| EXERCISE AIM |
Find how many lines below hold "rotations", and give that number as the entire answer.

Excerpts from a dataset

* * *

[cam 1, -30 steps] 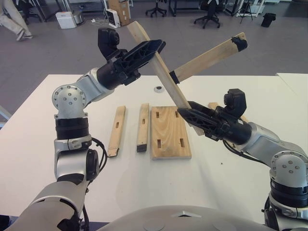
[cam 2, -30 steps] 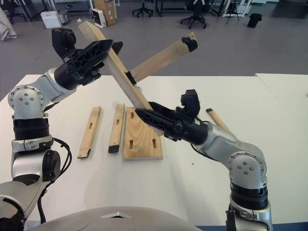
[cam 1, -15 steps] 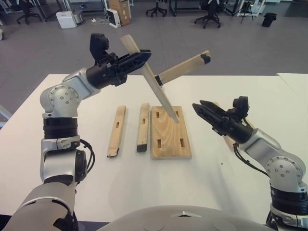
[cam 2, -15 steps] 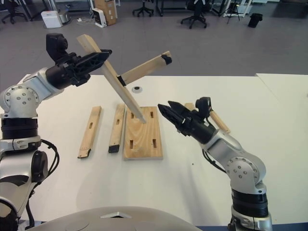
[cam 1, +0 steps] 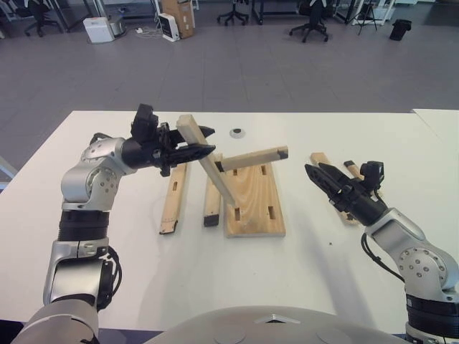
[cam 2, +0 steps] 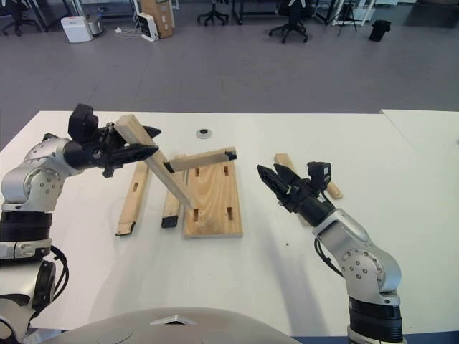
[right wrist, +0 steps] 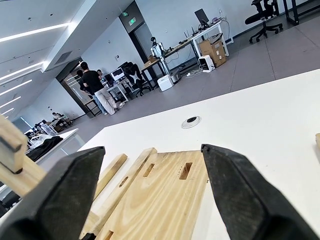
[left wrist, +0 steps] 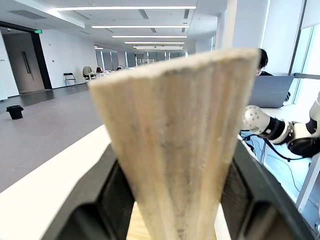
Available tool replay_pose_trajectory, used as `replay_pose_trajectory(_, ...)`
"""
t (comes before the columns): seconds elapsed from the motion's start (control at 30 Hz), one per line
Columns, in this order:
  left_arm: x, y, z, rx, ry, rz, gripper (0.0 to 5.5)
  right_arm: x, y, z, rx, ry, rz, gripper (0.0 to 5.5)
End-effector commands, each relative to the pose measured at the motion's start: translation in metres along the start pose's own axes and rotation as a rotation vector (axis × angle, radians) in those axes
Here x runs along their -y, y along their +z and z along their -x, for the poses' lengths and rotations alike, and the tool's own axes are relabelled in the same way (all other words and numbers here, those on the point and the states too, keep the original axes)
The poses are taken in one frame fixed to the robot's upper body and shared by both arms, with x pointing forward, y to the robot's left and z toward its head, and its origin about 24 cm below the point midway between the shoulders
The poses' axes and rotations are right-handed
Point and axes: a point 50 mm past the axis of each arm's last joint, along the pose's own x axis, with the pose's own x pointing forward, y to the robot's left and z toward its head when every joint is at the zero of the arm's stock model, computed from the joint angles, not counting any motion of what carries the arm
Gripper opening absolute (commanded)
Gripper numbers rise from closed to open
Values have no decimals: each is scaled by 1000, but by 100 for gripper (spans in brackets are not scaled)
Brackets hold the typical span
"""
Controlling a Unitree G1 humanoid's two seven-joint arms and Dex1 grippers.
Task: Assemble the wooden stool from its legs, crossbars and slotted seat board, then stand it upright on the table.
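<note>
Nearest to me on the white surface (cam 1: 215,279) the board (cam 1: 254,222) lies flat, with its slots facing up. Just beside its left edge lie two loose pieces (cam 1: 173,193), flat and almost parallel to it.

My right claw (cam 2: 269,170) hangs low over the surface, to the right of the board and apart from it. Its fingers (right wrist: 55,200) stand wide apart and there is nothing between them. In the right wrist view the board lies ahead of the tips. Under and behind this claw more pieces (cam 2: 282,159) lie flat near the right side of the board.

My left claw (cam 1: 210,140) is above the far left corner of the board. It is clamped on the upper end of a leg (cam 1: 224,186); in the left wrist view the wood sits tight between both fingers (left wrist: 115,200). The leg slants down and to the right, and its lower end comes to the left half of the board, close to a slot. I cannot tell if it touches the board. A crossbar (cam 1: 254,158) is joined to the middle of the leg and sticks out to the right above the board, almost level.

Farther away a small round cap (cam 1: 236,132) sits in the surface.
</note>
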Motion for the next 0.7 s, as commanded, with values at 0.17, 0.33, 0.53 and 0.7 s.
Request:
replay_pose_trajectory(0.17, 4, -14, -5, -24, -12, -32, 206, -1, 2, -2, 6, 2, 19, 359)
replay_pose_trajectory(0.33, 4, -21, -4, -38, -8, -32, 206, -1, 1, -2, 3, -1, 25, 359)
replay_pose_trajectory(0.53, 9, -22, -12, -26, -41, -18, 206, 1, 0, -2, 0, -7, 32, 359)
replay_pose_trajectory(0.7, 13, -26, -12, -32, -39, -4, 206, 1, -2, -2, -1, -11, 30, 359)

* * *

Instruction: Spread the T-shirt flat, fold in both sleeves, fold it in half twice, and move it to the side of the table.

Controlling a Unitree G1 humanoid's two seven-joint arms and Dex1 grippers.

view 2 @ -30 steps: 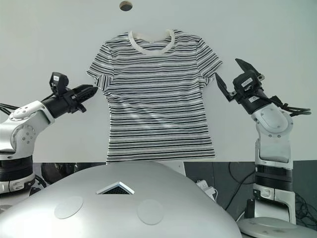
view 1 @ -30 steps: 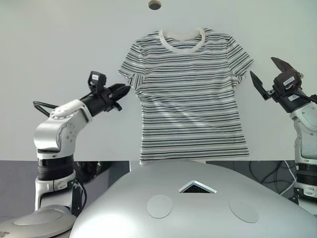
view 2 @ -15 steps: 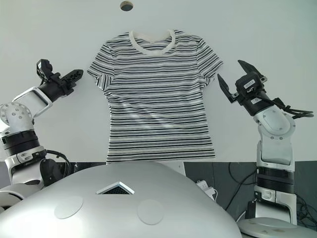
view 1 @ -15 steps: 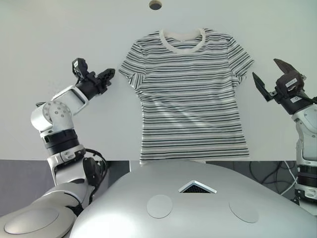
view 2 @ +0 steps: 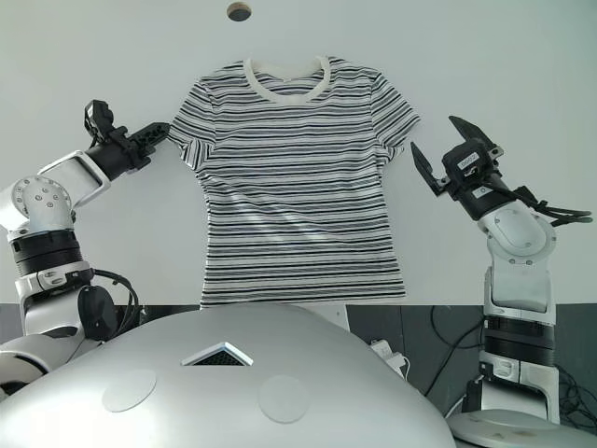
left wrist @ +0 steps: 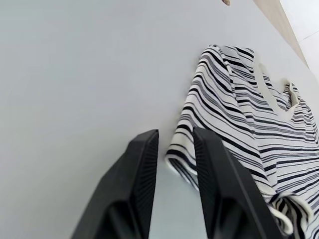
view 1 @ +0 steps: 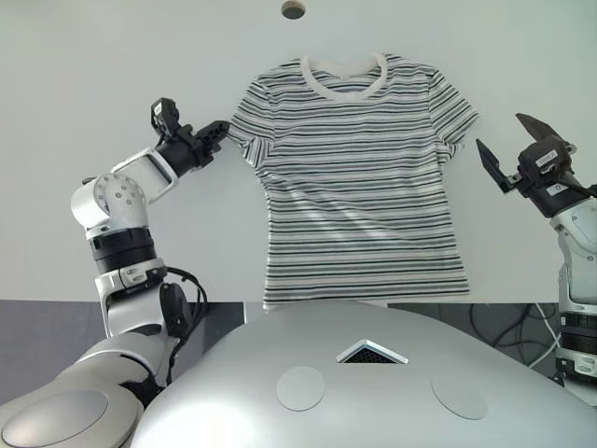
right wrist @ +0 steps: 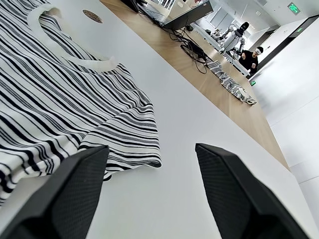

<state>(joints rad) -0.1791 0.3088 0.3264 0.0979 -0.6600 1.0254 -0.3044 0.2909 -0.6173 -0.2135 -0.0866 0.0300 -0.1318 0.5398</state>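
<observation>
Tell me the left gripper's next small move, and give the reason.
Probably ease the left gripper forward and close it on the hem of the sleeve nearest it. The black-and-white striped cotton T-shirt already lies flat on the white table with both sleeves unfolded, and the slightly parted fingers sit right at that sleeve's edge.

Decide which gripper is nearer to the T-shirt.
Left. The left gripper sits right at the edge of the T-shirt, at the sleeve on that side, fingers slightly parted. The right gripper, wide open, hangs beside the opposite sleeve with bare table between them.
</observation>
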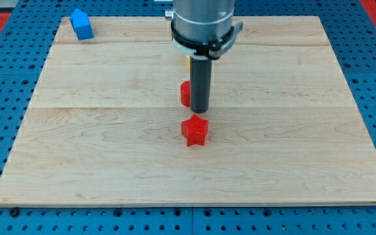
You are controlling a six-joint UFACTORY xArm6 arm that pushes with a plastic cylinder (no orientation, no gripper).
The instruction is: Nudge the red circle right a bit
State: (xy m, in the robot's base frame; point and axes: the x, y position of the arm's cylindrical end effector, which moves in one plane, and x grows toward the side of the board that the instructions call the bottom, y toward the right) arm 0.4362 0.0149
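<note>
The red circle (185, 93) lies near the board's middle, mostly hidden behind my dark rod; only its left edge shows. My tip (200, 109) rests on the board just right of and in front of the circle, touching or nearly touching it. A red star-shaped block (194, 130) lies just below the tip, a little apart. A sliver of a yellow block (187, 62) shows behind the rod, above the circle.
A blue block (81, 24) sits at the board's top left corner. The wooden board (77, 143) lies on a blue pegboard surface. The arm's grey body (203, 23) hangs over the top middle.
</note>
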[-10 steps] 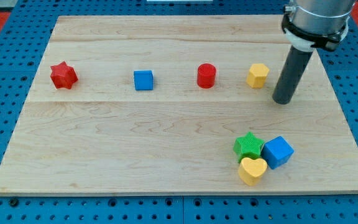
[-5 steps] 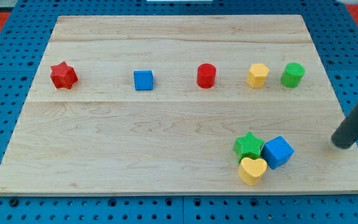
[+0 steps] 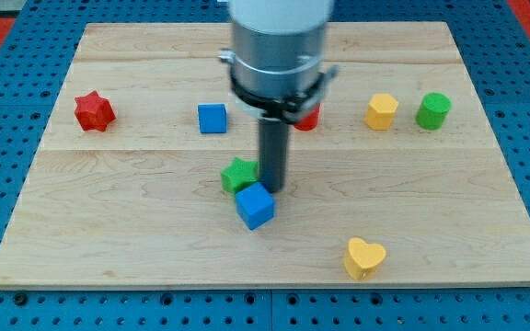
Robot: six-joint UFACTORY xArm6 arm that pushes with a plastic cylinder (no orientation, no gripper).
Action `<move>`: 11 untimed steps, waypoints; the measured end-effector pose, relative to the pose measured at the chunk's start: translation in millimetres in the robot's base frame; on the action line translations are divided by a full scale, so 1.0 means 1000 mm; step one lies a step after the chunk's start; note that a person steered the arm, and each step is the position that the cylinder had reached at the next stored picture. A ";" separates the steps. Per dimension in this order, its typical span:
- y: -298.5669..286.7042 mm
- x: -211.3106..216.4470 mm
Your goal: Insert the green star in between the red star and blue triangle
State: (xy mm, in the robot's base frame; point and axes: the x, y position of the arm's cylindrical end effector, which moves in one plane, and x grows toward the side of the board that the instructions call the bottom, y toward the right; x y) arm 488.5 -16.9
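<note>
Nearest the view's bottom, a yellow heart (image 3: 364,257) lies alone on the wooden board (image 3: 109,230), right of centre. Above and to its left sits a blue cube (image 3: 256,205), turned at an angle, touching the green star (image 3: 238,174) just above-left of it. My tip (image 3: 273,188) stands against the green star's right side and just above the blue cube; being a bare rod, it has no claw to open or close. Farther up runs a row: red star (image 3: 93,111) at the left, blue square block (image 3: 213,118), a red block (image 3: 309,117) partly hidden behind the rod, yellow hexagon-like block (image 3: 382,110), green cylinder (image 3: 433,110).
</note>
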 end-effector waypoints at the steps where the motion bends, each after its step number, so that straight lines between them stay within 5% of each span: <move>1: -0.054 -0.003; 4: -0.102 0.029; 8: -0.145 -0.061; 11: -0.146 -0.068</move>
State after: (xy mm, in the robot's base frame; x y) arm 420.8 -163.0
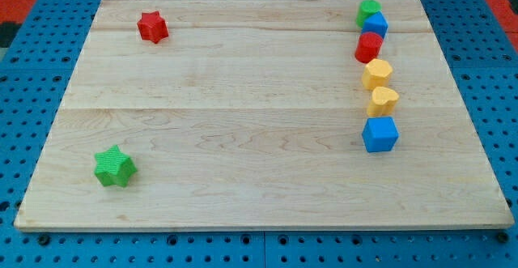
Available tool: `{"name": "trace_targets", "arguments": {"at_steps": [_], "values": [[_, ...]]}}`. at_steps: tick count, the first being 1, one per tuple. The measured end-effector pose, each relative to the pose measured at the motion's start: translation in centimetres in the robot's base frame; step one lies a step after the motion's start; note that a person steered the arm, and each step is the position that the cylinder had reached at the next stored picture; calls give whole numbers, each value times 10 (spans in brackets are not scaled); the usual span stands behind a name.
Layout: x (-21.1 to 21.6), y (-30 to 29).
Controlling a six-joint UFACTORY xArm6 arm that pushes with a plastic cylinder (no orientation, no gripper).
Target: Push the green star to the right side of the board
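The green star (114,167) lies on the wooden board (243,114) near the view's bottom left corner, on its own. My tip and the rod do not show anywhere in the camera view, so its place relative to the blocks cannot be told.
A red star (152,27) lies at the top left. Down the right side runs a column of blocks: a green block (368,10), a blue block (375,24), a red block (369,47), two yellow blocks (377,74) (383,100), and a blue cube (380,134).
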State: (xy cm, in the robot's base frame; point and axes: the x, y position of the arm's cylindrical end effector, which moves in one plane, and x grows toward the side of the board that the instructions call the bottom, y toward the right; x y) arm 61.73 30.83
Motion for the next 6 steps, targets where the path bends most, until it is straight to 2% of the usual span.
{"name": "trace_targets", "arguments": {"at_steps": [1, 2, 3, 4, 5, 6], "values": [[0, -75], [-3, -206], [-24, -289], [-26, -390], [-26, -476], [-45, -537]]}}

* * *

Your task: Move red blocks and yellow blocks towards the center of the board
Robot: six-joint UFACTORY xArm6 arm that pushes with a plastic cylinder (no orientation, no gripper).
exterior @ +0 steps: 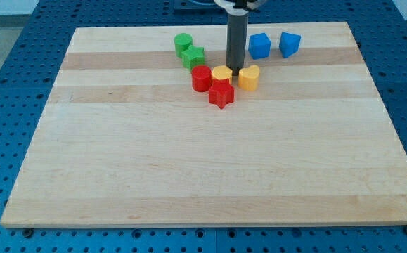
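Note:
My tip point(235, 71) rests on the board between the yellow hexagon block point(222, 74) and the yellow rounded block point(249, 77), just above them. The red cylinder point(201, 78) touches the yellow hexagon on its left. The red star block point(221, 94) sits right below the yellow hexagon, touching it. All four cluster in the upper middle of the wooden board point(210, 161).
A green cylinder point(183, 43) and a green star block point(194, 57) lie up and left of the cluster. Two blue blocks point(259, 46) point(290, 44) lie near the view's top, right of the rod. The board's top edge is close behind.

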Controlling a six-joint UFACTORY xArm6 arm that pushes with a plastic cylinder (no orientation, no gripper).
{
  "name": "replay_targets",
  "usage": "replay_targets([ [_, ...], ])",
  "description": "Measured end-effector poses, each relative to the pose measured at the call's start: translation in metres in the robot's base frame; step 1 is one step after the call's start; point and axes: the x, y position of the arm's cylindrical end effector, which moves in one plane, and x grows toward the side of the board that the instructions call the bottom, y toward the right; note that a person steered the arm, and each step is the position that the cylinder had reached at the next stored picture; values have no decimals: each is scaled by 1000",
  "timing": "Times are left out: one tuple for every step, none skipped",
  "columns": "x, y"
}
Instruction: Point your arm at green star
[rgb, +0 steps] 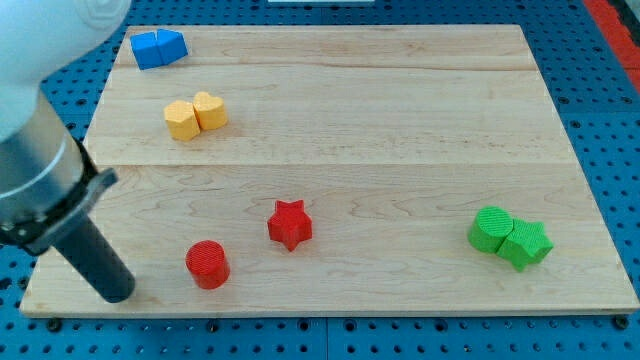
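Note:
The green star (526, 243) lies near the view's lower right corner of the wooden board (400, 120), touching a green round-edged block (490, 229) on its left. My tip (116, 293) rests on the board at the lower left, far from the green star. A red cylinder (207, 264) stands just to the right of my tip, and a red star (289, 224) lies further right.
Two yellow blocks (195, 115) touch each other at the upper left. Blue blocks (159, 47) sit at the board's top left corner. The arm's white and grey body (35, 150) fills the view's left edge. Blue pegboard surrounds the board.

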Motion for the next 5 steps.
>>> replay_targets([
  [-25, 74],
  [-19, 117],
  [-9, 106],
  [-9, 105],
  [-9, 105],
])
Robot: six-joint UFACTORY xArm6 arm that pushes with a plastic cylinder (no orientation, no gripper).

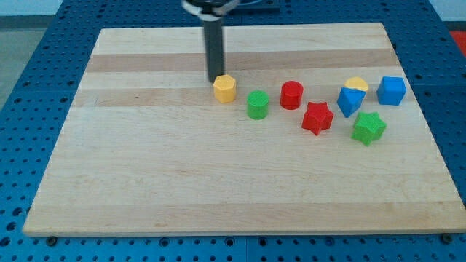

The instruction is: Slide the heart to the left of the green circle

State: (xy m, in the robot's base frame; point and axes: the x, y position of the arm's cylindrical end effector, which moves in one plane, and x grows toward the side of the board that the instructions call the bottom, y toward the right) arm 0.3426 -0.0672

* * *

| COMPLETED EXERCISE |
2